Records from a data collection
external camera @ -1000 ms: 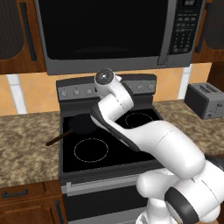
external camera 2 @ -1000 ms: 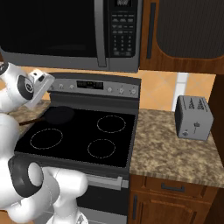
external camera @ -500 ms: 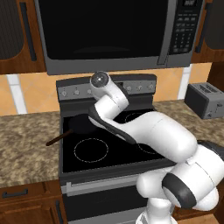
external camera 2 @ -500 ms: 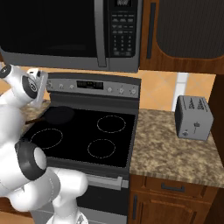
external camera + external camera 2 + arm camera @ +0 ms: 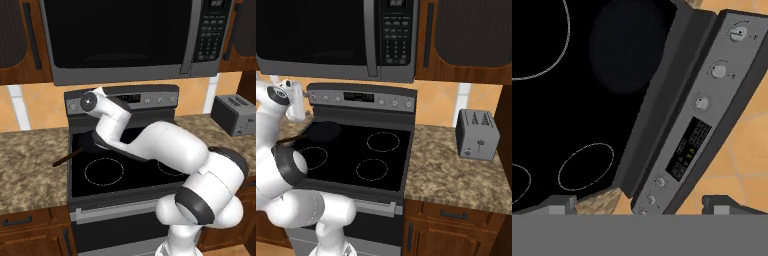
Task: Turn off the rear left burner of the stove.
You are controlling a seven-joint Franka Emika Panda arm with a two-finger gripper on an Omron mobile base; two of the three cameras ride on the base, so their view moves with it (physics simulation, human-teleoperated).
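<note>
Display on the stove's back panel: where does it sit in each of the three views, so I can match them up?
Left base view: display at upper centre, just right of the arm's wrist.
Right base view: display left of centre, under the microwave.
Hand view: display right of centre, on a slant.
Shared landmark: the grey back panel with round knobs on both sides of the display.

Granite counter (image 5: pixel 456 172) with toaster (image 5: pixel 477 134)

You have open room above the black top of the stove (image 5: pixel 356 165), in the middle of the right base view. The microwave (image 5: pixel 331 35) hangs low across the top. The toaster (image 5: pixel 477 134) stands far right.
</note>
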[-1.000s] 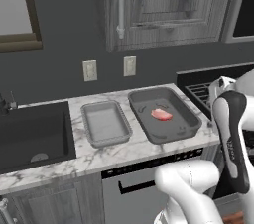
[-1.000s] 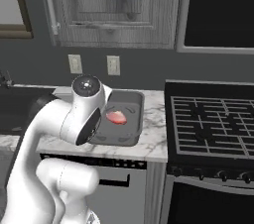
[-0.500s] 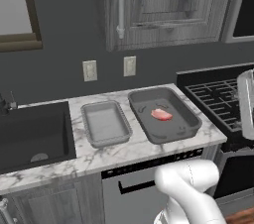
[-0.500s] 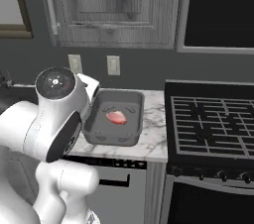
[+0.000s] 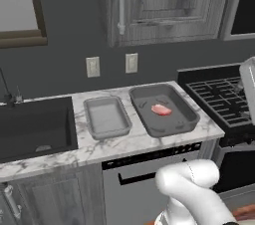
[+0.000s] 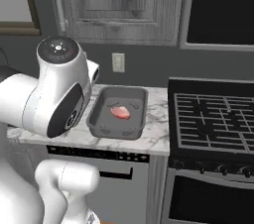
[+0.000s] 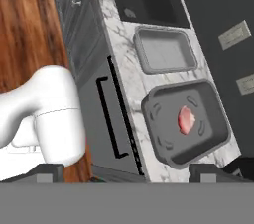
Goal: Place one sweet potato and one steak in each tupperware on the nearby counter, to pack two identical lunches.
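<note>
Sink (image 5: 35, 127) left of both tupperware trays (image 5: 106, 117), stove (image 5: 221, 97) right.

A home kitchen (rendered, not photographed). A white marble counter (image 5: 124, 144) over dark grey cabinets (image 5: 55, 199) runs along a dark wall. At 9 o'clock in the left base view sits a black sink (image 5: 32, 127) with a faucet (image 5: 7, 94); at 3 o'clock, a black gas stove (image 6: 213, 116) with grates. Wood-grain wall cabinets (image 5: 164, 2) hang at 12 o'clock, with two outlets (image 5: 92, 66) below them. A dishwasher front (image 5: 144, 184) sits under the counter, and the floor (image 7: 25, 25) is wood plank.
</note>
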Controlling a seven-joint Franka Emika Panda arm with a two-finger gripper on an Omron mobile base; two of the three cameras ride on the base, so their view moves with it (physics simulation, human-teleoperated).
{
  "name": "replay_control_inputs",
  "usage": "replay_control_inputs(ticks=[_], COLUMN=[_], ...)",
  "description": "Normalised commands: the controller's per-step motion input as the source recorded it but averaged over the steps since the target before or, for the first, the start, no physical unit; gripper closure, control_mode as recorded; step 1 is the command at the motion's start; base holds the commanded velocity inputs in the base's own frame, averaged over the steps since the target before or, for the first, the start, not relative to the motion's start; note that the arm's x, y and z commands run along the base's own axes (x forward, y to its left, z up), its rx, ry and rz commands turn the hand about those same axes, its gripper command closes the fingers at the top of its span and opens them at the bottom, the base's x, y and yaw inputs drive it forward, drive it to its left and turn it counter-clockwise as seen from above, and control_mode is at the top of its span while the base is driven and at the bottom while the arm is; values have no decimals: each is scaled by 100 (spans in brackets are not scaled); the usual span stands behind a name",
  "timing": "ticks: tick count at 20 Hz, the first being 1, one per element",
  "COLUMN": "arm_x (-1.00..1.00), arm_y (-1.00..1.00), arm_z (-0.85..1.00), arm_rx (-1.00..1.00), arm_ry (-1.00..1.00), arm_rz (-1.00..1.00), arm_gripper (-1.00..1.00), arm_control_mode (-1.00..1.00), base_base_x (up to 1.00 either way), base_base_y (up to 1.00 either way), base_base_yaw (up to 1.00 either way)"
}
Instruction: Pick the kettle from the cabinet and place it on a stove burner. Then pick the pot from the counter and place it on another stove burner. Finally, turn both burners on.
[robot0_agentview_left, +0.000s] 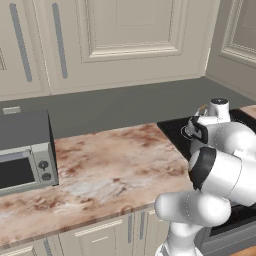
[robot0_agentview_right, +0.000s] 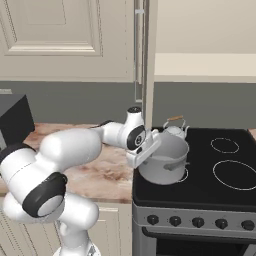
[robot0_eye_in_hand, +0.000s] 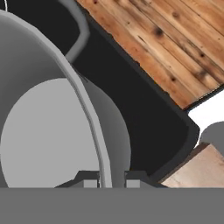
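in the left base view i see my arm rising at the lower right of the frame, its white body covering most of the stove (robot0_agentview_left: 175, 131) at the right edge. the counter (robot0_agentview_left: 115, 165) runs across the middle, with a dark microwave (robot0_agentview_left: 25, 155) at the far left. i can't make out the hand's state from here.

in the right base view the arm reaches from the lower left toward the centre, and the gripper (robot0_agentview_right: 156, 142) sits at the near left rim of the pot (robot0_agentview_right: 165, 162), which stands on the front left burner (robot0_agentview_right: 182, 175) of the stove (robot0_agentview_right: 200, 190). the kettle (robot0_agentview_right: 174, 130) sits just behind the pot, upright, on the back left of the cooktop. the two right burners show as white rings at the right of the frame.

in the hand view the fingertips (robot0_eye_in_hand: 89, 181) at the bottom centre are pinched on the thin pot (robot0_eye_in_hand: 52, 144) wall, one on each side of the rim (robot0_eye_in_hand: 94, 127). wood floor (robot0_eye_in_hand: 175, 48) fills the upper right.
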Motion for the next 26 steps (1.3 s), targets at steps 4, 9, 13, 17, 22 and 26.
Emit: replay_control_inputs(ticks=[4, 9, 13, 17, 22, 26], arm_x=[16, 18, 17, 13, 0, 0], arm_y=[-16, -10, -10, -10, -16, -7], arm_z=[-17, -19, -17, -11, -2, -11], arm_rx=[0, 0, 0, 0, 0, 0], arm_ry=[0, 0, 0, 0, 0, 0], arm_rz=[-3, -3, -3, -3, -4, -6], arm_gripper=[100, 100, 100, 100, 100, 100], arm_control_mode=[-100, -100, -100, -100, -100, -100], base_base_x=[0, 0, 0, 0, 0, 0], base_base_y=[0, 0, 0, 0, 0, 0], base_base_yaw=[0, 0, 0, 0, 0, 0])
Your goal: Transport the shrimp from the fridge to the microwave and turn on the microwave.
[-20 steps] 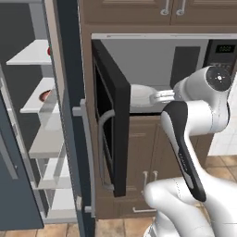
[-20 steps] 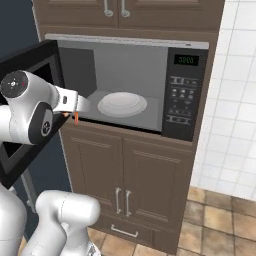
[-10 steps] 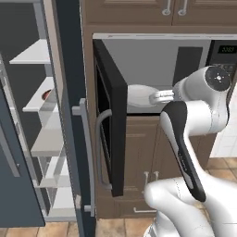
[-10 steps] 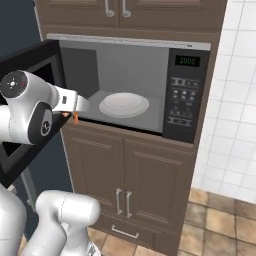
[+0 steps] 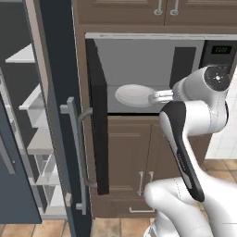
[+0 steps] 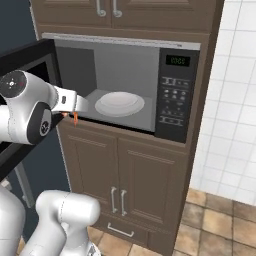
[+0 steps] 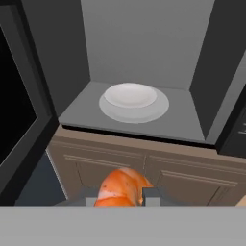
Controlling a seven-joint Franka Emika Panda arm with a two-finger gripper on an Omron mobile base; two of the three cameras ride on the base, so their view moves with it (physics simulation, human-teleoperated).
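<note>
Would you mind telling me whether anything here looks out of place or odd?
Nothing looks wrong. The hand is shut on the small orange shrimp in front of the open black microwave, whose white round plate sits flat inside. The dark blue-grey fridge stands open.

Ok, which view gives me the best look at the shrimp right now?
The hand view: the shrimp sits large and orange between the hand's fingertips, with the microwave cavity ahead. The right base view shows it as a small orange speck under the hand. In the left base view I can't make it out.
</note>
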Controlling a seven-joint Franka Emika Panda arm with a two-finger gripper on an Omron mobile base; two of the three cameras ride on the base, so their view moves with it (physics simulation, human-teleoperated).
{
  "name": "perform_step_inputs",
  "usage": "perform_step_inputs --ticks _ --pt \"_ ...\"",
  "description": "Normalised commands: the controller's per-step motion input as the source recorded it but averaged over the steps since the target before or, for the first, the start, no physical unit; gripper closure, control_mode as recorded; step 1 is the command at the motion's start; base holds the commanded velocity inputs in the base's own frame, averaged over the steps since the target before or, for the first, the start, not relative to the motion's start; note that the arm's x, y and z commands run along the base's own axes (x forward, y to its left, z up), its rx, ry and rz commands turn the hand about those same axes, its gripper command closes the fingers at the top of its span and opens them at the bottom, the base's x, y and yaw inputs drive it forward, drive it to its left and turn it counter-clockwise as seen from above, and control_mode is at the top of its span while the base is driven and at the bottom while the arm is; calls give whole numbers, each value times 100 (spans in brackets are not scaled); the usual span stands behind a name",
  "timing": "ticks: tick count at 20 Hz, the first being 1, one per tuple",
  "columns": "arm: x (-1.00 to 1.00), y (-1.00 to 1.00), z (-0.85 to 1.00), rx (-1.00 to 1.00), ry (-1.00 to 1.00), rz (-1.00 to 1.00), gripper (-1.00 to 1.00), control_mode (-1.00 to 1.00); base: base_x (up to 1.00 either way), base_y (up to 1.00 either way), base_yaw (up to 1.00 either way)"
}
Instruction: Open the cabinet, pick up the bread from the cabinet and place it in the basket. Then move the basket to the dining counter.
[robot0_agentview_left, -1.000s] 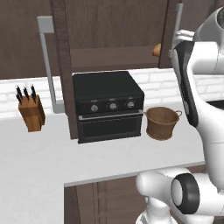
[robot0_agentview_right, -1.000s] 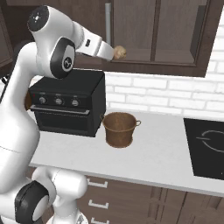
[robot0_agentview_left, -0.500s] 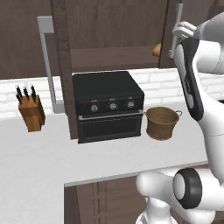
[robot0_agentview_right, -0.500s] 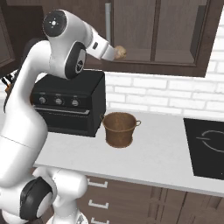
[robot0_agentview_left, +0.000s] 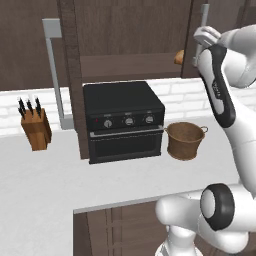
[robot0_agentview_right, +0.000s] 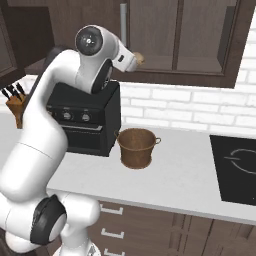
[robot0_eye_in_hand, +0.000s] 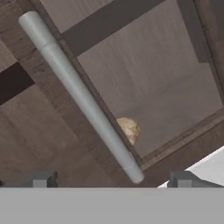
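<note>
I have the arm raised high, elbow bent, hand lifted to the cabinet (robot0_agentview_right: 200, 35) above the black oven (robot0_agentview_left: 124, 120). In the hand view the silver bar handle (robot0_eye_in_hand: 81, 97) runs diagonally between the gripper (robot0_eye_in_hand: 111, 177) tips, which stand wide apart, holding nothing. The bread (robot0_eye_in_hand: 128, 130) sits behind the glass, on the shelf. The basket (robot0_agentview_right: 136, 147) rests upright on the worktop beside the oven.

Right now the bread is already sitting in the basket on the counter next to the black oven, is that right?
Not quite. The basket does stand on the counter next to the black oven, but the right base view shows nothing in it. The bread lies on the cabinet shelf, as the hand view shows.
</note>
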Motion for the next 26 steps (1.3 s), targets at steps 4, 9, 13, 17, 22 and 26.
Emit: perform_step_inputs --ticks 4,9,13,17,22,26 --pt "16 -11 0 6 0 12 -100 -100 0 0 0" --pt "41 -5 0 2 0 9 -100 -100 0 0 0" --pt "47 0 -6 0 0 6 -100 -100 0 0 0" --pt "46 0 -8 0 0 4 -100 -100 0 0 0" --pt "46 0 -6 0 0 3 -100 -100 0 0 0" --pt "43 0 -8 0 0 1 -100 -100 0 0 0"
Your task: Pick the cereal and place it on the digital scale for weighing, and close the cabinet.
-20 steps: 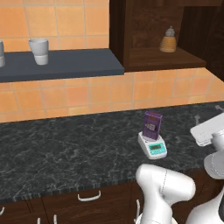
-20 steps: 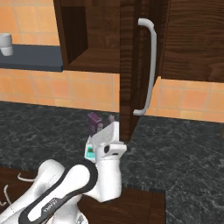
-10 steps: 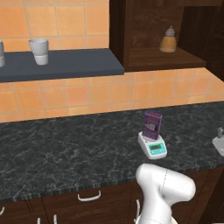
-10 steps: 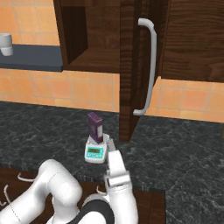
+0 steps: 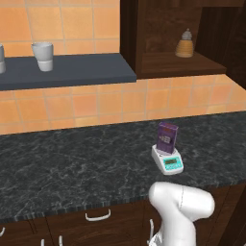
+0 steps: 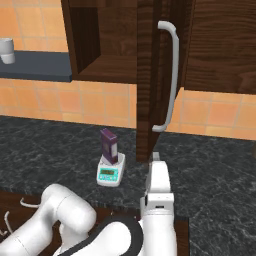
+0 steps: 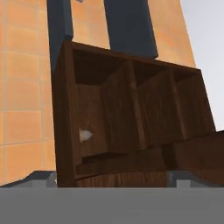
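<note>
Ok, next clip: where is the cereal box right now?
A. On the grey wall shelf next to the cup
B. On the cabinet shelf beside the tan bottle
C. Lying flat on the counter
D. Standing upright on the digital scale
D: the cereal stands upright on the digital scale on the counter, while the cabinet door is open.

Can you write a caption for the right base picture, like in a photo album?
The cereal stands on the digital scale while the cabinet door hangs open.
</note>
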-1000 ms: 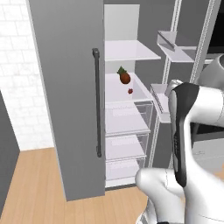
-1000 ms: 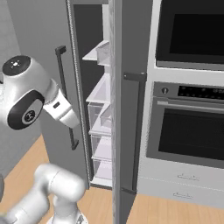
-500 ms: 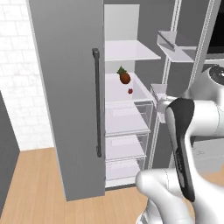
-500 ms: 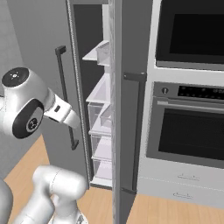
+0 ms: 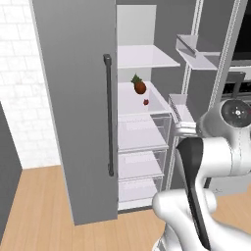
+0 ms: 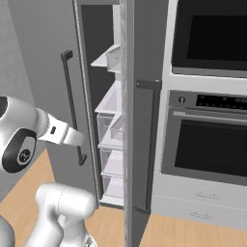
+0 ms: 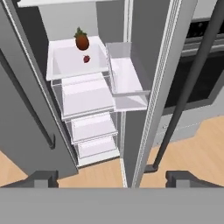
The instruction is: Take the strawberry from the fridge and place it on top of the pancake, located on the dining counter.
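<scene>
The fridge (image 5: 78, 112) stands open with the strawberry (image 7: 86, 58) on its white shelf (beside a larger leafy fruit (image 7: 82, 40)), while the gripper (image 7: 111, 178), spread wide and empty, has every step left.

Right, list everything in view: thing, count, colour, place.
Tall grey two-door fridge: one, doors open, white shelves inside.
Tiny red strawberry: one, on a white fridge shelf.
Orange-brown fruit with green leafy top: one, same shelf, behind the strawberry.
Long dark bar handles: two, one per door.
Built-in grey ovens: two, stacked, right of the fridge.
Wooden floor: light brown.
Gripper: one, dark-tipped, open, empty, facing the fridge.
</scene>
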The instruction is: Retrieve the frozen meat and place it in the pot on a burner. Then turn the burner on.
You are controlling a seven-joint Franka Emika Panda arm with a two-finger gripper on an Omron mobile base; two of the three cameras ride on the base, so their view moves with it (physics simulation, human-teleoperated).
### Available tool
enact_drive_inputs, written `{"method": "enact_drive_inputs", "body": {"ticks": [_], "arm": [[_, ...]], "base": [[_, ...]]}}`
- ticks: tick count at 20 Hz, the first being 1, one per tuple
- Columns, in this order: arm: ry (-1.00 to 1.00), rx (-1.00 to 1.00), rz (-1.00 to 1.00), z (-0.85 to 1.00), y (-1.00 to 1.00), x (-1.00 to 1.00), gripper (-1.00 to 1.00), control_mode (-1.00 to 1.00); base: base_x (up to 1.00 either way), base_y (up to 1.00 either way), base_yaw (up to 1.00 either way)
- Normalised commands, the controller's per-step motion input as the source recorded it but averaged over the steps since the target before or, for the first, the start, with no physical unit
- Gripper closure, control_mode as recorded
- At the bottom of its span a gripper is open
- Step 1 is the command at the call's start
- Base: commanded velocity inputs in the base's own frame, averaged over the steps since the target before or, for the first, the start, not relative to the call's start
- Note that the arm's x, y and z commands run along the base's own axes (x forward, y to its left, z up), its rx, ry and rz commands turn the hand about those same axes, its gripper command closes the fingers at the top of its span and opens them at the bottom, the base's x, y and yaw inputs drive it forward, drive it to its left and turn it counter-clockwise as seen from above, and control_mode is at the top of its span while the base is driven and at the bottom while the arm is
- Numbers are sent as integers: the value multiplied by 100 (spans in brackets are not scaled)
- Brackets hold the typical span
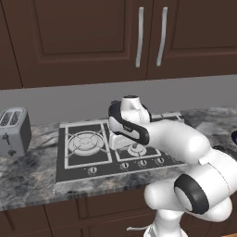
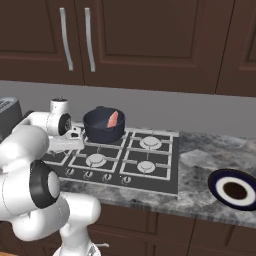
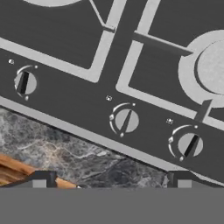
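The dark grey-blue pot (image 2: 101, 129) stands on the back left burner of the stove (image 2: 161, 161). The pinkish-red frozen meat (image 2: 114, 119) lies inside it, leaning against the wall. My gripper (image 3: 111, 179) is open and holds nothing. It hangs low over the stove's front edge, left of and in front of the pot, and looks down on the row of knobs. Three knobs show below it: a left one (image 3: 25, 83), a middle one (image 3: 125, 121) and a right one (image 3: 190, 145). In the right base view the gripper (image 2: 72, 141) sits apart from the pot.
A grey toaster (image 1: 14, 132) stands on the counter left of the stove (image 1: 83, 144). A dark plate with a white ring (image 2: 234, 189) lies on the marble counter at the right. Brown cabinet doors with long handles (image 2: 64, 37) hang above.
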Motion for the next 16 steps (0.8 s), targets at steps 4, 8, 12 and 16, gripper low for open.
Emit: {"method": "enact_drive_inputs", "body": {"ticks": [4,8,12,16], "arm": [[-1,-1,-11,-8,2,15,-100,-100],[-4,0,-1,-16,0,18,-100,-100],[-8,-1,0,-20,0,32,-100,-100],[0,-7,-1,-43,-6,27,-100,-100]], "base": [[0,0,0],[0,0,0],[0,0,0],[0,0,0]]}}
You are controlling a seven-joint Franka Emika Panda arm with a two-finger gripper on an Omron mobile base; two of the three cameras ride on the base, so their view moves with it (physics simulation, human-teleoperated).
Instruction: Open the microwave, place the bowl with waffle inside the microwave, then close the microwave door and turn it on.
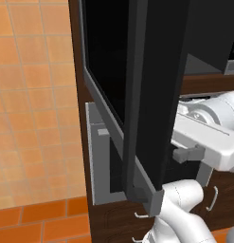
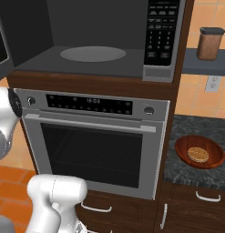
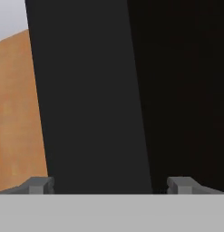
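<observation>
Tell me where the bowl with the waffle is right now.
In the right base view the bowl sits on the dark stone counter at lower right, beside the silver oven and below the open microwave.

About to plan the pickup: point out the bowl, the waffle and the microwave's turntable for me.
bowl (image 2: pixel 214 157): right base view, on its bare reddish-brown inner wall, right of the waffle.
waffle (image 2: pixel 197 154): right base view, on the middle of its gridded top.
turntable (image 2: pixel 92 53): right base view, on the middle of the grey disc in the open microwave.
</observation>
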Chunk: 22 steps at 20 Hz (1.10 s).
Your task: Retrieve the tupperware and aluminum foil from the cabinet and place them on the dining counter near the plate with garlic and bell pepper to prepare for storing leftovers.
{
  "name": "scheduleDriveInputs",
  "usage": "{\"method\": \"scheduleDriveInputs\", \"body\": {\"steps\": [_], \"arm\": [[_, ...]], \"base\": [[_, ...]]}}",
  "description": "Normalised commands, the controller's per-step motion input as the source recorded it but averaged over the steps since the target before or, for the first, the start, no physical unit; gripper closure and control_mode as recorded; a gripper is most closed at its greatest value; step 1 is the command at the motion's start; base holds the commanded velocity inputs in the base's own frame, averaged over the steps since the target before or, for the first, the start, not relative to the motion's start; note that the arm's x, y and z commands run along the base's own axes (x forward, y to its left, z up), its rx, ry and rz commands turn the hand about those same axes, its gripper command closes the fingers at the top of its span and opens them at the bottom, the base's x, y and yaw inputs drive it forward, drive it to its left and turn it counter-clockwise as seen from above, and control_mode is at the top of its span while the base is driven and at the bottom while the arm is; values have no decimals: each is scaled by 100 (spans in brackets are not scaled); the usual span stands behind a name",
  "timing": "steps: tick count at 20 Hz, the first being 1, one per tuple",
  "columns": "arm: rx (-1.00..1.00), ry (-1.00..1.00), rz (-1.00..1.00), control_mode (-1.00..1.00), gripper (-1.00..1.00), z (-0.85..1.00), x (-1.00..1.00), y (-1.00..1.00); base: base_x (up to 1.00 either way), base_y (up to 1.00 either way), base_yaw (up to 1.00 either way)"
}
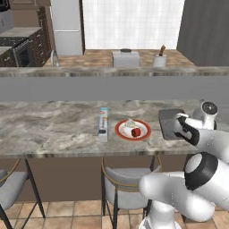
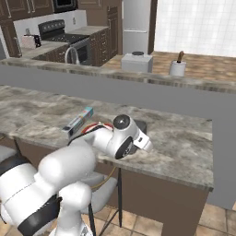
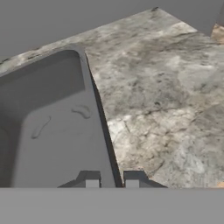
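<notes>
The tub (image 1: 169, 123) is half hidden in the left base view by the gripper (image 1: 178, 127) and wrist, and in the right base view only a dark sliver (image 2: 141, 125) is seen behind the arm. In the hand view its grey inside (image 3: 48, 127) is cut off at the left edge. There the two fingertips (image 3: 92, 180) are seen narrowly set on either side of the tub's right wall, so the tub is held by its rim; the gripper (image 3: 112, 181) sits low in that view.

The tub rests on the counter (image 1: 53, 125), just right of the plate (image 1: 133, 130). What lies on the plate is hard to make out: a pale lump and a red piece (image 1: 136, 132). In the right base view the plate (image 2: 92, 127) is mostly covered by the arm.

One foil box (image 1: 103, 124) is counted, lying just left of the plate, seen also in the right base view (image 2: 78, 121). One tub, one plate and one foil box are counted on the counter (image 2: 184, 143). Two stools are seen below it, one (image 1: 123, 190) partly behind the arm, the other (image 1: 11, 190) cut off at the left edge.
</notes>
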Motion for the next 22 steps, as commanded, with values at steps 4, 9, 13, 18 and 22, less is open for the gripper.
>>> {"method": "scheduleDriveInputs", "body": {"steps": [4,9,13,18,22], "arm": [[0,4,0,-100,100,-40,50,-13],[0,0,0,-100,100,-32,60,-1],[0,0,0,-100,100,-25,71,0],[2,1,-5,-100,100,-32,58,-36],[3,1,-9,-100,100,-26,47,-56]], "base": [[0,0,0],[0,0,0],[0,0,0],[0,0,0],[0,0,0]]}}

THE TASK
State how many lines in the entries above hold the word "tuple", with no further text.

RESPONSE TO THIS TASK
3